- What this task involves:
Using the records below, output the stretch that opens with the line containing "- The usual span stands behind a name" and closes with the line containing "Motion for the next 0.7", exactly and including both lines, with nothing more.

- Supplied data:
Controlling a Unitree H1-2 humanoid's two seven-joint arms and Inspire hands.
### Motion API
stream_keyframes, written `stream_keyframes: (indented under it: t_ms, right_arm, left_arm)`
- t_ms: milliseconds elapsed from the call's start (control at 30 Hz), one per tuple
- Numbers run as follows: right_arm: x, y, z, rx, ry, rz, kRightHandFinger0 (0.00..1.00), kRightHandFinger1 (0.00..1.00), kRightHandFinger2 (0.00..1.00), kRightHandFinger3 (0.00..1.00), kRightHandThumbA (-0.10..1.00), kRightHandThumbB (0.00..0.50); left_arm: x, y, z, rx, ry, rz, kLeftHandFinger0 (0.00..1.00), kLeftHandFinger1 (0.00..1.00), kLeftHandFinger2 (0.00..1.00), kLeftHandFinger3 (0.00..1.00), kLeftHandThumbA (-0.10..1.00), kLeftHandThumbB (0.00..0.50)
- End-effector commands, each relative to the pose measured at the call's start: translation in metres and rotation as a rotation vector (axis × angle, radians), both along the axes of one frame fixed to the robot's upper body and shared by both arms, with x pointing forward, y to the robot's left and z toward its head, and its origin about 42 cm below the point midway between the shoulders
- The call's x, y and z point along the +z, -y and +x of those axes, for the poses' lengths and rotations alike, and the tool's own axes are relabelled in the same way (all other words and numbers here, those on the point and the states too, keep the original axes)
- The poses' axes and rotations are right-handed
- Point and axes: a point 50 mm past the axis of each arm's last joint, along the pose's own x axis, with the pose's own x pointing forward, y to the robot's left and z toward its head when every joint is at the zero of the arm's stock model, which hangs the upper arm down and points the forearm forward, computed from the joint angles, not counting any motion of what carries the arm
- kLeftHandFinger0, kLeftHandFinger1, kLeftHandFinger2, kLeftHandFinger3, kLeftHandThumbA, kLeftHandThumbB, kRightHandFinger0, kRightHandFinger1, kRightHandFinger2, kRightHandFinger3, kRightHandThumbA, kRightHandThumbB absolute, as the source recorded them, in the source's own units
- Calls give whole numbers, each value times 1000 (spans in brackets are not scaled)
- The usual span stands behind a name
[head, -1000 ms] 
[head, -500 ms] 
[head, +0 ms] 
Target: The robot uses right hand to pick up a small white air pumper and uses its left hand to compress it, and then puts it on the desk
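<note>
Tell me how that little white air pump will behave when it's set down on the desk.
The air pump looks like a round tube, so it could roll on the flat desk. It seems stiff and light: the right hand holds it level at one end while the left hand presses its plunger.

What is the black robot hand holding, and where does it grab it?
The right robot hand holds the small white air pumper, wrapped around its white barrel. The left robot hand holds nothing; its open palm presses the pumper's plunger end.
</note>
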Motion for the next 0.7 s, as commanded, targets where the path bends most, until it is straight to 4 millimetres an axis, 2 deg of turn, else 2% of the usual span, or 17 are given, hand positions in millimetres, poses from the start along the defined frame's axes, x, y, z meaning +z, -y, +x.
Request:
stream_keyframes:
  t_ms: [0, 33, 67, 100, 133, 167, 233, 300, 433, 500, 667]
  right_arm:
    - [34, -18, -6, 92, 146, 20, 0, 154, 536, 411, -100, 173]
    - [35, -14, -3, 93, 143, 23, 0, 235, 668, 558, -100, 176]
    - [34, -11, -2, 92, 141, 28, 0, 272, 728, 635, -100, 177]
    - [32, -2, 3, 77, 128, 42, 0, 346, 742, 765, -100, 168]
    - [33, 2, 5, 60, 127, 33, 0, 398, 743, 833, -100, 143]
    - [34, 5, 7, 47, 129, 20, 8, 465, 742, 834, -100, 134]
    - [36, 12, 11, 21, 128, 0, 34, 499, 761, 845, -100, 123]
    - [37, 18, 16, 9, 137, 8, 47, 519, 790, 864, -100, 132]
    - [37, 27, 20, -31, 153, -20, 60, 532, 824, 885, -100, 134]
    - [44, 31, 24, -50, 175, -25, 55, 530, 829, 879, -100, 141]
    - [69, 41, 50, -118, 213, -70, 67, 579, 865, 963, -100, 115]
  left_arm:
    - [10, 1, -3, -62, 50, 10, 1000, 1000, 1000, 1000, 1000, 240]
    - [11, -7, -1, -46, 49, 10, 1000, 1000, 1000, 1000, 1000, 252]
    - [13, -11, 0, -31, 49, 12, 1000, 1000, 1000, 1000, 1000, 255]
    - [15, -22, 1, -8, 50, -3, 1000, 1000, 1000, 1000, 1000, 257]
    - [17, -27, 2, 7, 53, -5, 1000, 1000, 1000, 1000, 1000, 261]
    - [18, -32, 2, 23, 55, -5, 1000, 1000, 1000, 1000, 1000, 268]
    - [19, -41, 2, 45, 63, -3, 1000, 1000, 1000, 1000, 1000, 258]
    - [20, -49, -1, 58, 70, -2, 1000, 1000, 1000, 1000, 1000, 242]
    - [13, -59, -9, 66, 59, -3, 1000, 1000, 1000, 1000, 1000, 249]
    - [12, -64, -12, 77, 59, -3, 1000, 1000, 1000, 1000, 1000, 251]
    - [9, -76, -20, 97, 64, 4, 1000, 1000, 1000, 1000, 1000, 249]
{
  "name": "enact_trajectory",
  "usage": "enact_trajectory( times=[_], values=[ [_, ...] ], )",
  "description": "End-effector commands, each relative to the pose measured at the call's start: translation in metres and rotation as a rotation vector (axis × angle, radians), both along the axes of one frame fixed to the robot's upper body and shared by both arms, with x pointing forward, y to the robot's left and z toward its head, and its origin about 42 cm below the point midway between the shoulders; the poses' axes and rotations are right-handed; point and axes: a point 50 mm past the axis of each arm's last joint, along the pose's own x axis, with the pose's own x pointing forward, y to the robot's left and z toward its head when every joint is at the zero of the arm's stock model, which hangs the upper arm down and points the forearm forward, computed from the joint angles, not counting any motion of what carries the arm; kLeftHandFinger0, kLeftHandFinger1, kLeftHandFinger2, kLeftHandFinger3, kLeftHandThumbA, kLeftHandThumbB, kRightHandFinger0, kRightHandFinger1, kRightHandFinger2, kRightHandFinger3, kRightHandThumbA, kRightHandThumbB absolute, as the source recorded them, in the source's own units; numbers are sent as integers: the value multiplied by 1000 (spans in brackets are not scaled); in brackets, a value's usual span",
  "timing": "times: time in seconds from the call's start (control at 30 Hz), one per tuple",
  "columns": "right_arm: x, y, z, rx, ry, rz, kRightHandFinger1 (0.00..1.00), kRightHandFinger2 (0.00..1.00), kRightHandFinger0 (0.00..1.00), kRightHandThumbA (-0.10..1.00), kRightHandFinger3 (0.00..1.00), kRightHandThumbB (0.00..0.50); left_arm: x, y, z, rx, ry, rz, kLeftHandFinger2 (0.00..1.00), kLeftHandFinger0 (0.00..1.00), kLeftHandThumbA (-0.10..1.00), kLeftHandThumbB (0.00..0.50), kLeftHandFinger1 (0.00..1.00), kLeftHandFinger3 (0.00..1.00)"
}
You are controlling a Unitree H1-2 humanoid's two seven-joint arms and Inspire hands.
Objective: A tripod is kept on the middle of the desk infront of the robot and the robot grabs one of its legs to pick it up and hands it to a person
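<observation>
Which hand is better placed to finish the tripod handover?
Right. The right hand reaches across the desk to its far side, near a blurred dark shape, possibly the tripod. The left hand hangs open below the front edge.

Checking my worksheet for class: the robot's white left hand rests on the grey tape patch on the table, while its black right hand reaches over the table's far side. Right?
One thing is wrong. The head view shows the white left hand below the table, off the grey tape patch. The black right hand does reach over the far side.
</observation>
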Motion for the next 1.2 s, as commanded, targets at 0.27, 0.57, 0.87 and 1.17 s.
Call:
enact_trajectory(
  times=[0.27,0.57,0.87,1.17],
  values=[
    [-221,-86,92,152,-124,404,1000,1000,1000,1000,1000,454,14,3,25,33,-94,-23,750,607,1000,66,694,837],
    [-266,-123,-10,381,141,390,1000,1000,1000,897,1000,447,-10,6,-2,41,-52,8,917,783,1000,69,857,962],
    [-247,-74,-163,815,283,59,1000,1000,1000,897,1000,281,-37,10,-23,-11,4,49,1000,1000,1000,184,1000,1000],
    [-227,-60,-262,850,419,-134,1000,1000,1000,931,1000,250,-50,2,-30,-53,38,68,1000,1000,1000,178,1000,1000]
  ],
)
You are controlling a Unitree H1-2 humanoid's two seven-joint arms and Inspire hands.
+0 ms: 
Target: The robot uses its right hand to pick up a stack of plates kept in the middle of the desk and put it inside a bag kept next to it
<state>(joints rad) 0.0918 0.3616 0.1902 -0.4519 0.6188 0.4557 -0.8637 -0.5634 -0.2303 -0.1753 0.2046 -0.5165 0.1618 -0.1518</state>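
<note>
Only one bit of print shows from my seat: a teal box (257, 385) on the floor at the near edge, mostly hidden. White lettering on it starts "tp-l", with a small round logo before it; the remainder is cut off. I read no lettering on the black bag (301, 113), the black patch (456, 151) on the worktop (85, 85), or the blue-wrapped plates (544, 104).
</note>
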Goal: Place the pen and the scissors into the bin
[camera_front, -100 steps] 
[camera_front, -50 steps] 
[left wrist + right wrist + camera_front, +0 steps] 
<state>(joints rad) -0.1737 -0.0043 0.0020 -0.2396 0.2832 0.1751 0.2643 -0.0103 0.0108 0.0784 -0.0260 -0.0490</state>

- Response to this task:
- The usual span stands behind a name
[head, -1000 ms] 
[head, -500 ms] 
[head, +0 ms] 
Target: The robot uses right hand to pick up a small white air pumper and uses its left hand to compress it, and then puts it on the desk
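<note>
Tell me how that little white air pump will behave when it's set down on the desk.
The air pump looks like a round tube, so it could roll on the flat desk. It seems stiff and light: the right hand holds it level at one end while the left hand presses its plunger.

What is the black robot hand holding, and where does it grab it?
The right robot hand holds the small white air pumper, wrapped around its white barrel. The left robot hand holds nothing; its open palm presses the pumper's plunger end.
</note>
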Motion for the next 0.7 s, as commanded, targets where the path bends most, until it is straight to 4 millimetres an axis, 2 deg of turn, else 2% of the usual span, or 17 are given, hand positions in millimetres, poses from the start along the defined frame's axes, x, y, z meaning +z, -y, +x.

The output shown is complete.